(Data entries)
==============================

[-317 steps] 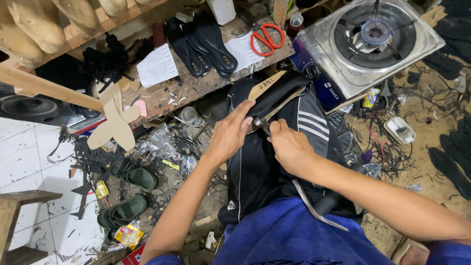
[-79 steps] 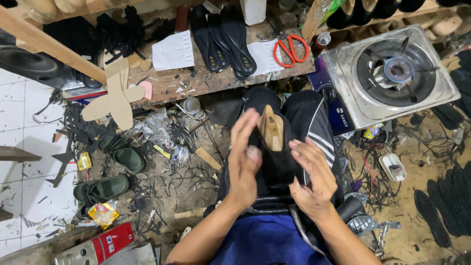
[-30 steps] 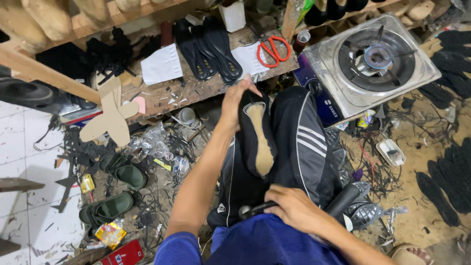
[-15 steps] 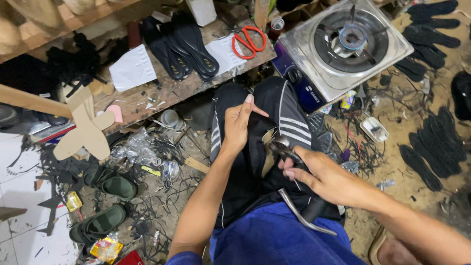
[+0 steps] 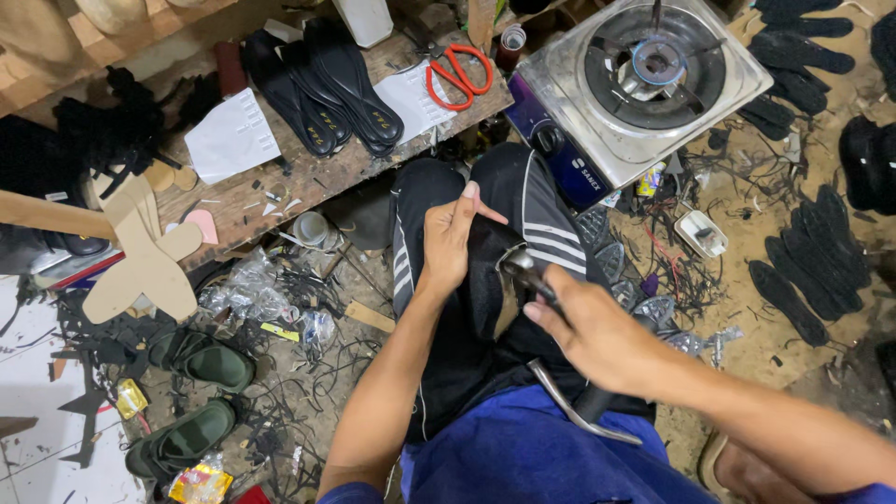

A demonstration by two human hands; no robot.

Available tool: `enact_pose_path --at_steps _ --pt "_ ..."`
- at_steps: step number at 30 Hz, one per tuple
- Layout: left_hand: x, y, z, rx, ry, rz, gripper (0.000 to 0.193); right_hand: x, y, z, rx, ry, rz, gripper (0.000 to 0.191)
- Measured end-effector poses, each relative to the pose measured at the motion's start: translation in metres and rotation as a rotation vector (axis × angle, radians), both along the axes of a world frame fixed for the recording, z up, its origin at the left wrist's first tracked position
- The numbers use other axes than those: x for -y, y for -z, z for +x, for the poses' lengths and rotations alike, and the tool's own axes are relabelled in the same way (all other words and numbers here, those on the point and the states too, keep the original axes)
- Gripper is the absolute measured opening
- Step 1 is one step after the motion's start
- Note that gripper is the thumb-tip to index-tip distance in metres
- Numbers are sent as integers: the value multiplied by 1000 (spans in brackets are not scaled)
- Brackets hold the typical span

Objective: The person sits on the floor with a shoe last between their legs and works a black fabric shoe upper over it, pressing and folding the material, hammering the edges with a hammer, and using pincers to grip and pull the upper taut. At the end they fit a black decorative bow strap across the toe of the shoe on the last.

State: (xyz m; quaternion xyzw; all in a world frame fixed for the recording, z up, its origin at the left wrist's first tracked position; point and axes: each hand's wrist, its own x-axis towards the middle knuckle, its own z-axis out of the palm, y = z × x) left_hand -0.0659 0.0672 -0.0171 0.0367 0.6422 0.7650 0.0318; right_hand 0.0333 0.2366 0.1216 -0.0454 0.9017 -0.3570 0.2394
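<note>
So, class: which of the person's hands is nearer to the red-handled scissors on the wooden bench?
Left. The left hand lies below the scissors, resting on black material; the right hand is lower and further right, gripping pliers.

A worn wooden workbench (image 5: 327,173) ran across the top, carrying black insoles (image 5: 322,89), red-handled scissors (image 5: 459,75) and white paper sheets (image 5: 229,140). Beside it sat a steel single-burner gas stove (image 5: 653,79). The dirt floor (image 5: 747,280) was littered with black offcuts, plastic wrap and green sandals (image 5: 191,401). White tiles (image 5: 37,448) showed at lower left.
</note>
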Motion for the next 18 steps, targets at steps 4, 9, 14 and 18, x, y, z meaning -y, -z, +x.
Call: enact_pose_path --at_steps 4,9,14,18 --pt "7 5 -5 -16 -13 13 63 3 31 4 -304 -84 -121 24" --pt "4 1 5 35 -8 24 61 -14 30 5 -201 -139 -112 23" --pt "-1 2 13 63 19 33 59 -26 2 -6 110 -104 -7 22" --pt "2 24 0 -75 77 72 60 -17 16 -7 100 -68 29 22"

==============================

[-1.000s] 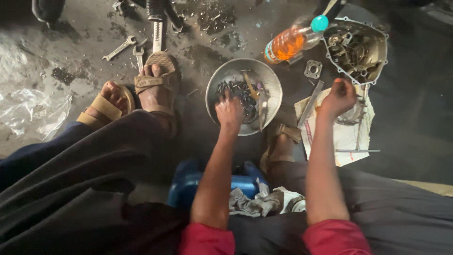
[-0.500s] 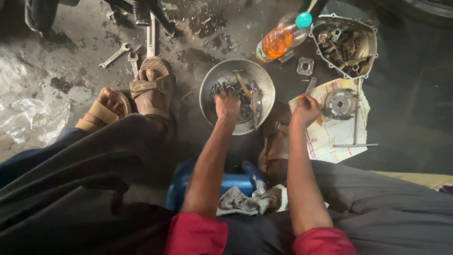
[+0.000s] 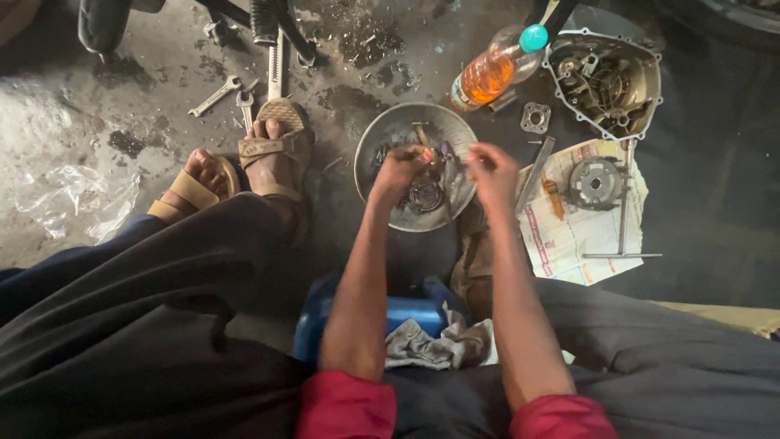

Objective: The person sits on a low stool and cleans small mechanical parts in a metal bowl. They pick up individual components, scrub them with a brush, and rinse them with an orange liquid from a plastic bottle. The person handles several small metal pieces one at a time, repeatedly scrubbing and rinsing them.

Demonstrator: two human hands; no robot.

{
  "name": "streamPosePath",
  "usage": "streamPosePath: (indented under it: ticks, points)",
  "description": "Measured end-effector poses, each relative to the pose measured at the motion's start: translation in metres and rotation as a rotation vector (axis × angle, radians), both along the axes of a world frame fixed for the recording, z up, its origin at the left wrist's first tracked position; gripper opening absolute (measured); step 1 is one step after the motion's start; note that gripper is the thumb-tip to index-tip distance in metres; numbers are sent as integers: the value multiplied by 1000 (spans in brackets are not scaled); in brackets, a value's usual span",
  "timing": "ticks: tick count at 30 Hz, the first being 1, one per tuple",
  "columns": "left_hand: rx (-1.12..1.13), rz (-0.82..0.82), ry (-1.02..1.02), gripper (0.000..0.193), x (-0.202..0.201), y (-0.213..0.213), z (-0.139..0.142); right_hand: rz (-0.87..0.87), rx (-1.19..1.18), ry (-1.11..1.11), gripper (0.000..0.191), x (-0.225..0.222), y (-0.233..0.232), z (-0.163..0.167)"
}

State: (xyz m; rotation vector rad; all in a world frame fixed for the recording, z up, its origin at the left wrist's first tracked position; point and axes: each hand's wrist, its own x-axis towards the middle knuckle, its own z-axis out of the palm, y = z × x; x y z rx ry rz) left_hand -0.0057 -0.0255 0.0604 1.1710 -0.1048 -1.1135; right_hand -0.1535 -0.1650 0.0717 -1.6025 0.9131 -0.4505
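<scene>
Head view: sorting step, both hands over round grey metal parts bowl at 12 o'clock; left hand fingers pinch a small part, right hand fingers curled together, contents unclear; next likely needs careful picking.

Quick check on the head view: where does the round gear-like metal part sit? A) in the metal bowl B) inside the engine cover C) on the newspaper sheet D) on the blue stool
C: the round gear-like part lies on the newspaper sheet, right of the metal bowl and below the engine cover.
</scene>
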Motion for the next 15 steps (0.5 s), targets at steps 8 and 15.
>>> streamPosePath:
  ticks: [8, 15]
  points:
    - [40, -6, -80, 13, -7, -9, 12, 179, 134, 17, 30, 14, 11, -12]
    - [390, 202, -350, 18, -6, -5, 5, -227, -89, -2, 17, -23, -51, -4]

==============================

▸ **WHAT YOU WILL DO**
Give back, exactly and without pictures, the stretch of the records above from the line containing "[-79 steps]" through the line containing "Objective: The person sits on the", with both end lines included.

▸ **PROBLEM SOLUTION**
[-79 steps] 
[-30 steps] 
[-15 steps] 
[+0 steps] 

A demonstration by two human hands; no robot.

Available tool: `enact_pose_path --at_steps _ --pt "_ ..."`
- at_steps: step number at 30 Hz, one per tuple
- Layout: left_hand: x, y, z, rx, ry, rz, gripper (0.000 to 0.193); right_hand: x, y, z, rx, ry, rz, gripper (0.000 to 0.191)
- Measured end-effector poses, each relative to the pose measured at the motion's start: translation in metres and rotation as a rotation vector (axis × angle, radians), both along the axes of a world frame fixed for the recording, z up, its origin at the left wrist's first tracked position
- The numbers use other axes than those: x for -y, y for -z, z for +x, for the poses' lengths and rotations alike, and the tool's own axes are relabelled in the same way (all other words and numbers here, those on the point and the states too, keep the original axes)
- Gripper is the absolute measured opening
- Step 1 is one step after the motion's start
- Note that gripper is the thumb-tip to index-tip distance in metres
- Numbers are sent as integers: the value multiplied by 1000 (spans in brackets are not scaled)
- Brackets hold the typical span

Objective: The person sits on the floor with a shoe last between their legs and works a black fabric shoe upper over it, pressing and folding the material, hammering the edges with a hammer, and using pincers to grip and pull the upper taut. At the end they fit a black decorative bow strap across the toe of the shoe on the last.

Response complete; there is no more output.